Laparoscopic Cholecystectomy in Pregnancy: A Video Case

Saad Shebrain, MD, MBBch; Elizabeth A. Steensma, MD; Dwight Slater, MD


April 21, 2011

Safety Issues in Laparoscopic Procedures During Pregnancy

Historically, pregnancy was considered a relative contraindication to laparoscopic surgical intervention. As techniques have evolved and operative skill levels increased, laparoscopy is now considered a strong alternative to open procedures.[15,26] Much of the evidence to support this shift in paradigm stems from a 1997 study using the Swedish Health Registry.[27] Outcomes in this study were compared between 2233 laparoscopic and 2491 open laparotomy procedures performed in Sweden between 1973 and 1993. The investigators found no statistically significant differences in birth weight, gestational age at delivery, congenital malformations, fetal loss, or intrauterine growth restriction. Several subsequent studies have confirmed these findings[8,26] and broadened the practice of laparoscopy in pregnancy, applied most commonly in appendiceal and biliary pathology.

Benefits. Laparoscopic surgery has been associated with reduced postoperative pain and reduced narcotic use. In pregnancy, this is especially important because maternal narcotic use can lead to fetal depression.[15,28] Lower risks for wound complications, such as infection and pain,[29,30] and decreased uterine irritability as a result of less manipulation[31] and preterm delivery,[16] have also been reported. Smaller incisions may also have benefits, because they may heal faster than laparotomy incisions. This may allow women to deliver vaginally vs by cesarean section, which is commonly required when laparotomy is performed near term. All of these factors contribute to the safety and overall benefits of laparoscopic surgery in pregnancy.

Timing. With respect to the timing of performing a laparoscopic procedure, the optimal time is during the second trimester after organogenesis and prior to impedance of vision by the uterus.[32,33,34] However, laparoscopy can be performed safely in any trimester[15,35,36] depending on the specific situation and patient characteristics. Reports of performing laparoscopy as late as 34 weeks' gestation have been documented[37,38] without increased risk for negative outcomes. The ability to perform these procedures depends on the patient's body habitus, uterine size and location, and the presence of any additional comorbidities. Several studies have demonstrated that laparoscopic cholecystectomy and appendectomy can be successfully performed late in the third trimester,[4,38] superseding the old suggestion that the gestational age limit for successful completion of laparoscopic surgery during pregnancy is 26-28 weeks.[39] Postponing necessary operations until after parturition could, in some cases, increase the rate of complications for both mother and fetus.[40,41,42,43]

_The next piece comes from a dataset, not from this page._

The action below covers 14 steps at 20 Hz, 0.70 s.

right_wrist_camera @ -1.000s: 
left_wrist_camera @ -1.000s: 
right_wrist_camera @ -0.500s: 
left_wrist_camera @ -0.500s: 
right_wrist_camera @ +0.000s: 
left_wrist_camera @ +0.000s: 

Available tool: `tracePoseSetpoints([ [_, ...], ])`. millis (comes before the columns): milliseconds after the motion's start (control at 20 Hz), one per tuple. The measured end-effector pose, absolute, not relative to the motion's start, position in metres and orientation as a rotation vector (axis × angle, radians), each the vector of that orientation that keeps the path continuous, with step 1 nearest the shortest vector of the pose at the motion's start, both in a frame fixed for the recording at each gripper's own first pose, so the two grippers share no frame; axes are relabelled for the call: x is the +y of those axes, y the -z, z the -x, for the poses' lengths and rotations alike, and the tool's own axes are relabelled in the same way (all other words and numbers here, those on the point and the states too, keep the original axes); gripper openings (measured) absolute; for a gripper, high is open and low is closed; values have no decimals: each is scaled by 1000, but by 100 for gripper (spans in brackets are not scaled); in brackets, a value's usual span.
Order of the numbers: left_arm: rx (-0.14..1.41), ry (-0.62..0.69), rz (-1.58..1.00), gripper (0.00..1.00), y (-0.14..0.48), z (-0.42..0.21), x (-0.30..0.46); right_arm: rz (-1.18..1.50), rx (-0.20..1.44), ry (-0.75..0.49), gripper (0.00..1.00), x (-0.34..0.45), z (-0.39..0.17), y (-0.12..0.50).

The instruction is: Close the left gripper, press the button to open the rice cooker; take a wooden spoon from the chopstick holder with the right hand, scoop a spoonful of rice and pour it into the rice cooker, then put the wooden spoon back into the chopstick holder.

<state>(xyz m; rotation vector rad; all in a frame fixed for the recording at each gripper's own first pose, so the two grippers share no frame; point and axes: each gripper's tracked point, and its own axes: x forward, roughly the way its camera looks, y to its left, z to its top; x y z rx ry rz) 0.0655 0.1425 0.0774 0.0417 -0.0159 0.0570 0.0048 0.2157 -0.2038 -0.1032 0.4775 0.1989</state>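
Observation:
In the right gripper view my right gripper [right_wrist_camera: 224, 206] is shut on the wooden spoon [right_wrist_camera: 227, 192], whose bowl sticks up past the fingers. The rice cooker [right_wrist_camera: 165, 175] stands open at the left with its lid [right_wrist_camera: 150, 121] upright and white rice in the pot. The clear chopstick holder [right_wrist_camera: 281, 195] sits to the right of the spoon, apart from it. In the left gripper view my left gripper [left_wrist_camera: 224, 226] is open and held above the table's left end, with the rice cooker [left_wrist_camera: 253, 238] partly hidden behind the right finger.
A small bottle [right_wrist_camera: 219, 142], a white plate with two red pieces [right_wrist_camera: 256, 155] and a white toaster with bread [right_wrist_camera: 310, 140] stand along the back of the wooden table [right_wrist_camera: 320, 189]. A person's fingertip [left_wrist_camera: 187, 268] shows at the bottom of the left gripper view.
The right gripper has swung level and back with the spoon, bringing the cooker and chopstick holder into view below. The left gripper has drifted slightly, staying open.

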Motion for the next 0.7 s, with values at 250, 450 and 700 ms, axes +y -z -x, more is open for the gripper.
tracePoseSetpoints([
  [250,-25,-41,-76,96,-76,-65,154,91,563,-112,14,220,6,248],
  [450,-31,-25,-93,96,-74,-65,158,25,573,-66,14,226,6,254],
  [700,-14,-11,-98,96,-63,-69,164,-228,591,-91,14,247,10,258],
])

Positioning. Patient positioning is an important aspect of setting up a laparoscopic procedure in a pregnant woman. Given that the gravid uterus can potentially compress the inferior vena cava, leading to decreased venous return and subsequent drop in cardiac output by 10%-30%, offloading is important in maintaining hemodynamics.[15] Placing the patient in the left lateral position allows for offloading of the uterus and maintenance of maternal venous return and cardiac output, thereby also maintaining uteroplacental perfusion.[44] This is especially important at the 16-week gestational mark and can be accomplished via padding under the left side or left lateral rotation of the table.[37]

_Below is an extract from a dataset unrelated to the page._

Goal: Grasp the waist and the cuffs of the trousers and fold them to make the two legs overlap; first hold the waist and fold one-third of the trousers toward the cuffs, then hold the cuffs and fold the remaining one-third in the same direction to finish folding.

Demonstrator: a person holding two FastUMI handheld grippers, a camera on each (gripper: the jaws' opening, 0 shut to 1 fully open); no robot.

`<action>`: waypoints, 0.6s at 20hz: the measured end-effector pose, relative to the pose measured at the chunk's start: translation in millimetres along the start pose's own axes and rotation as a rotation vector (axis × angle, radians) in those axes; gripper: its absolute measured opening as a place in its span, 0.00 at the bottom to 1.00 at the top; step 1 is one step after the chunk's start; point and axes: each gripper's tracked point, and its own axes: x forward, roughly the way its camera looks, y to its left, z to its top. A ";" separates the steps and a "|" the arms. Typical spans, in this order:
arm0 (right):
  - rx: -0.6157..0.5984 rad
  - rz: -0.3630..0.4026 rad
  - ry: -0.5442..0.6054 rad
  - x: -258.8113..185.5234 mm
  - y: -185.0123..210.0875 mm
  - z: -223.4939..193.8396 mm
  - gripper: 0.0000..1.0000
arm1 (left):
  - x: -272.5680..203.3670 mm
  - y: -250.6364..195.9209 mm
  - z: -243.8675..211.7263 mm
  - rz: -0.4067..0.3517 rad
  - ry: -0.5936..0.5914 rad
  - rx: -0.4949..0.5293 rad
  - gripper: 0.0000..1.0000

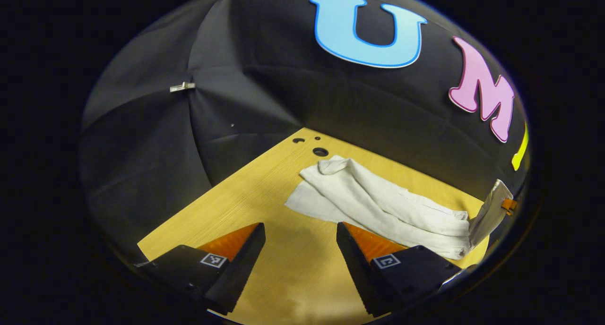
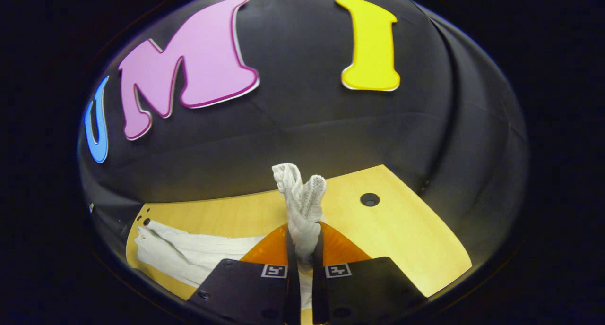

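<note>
Colours and patterns before your grippers. The trousers (image 1: 378,202) you see ahead and to the right of your left gripper (image 1: 300,263) are off-white and plain, with soft grey shading in the creases. The bunched end of the same cloth, pinched between the fingers of your right gripper (image 2: 302,249), shows a fine ribbed, crinkled texture in the same off-white. The table (image 1: 246,192) beneath both grippers is yellow-tan wood with a fine, straight grain; it carries a few round dark holes (image 1: 320,151). Each gripper body is black and bears small black-and-white square markers (image 2: 274,270) near the fingers.
</note>
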 end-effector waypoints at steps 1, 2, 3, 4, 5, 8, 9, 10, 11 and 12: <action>-0.006 0.010 -0.003 -0.6 -2.5 0.8 0.14 | 1.1 7.7 -3.5 -0.001 0.006 -0.013 0.96; -0.004 0.022 -0.002 -2.0 -3.3 1.6 0.14 | 2.5 15.1 -5.1 -0.006 0.011 -0.024 0.96; 0.007 0.036 0.006 -3.2 -3.9 0.5 0.14 | 5.4 21.8 -7.4 -0.009 0.017 -0.032 0.96; 0.017 0.044 0.012 -2.0 -4.4 -1.7 0.14 | 8.6 28.9 -8.9 -0.012 0.022 -0.036 0.96; 0.019 0.048 0.016 0.3 -7.0 -3.0 0.14 | 12.4 34.1 -10.5 -0.017 0.026 -0.039 0.96; 0.002 0.071 0.042 2.2 -5.6 -4.6 0.17 | 26.6 45.5 -4.4 -0.034 0.021 -0.047 0.96; -0.011 0.074 0.056 1.7 -8.1 -4.8 0.17 | 32.9 49.7 2.0 -0.030 0.002 -0.050 0.96; -0.024 0.073 0.074 0.5 -7.5 -7.9 0.17 | 40.1 49.3 8.4 -0.041 -0.011 -0.054 0.96; -0.036 0.076 0.095 2.1 -8.3 -8.9 0.17 | 48.5 46.5 10.7 -0.054 -0.014 -0.063 0.96; -0.044 0.079 0.118 2.2 -8.7 -8.8 0.19 | 56.7 45.1 13.6 -0.064 -0.012 -0.073 0.96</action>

Techniques. Both the open Hasson and the Veress needle techniques have been described for gaining access to the peritoneum. The concern with using a blind entry revolves around the possibility of inadvertently puncturing the gravid uterus, an event that has been described in the literature.[45,46] In this case, however, the point of access was at the umbilicus, which may not be ideal when considering the alterations in anatomic location of abdominal organs during pregnancy. Studies have reported safe entry via both techniques when port placement was appropriately altered to compensate for the enlarged uterus.[15,37,45] Many now advocate for access via the left subcostal region to reduce the risk for intra-abdominal organ injury. No differences in complication rates have been found between a Hasson or Veress needle entry.[15,37,38]

Fetal monitoring. The fetal heart rate should be assessed both pre- and postoperatively as determined by consultation with obstetrical colleagues.[15,38] No evidence exists to support the use of prophylactic tocolytics; these should only be used when clinical signs of preterm labor are present.[15,38,47] Glucocorticoids, likewise, should only be administered as determined by consultation with obstetrical colleagues in the appropriate clinical setting.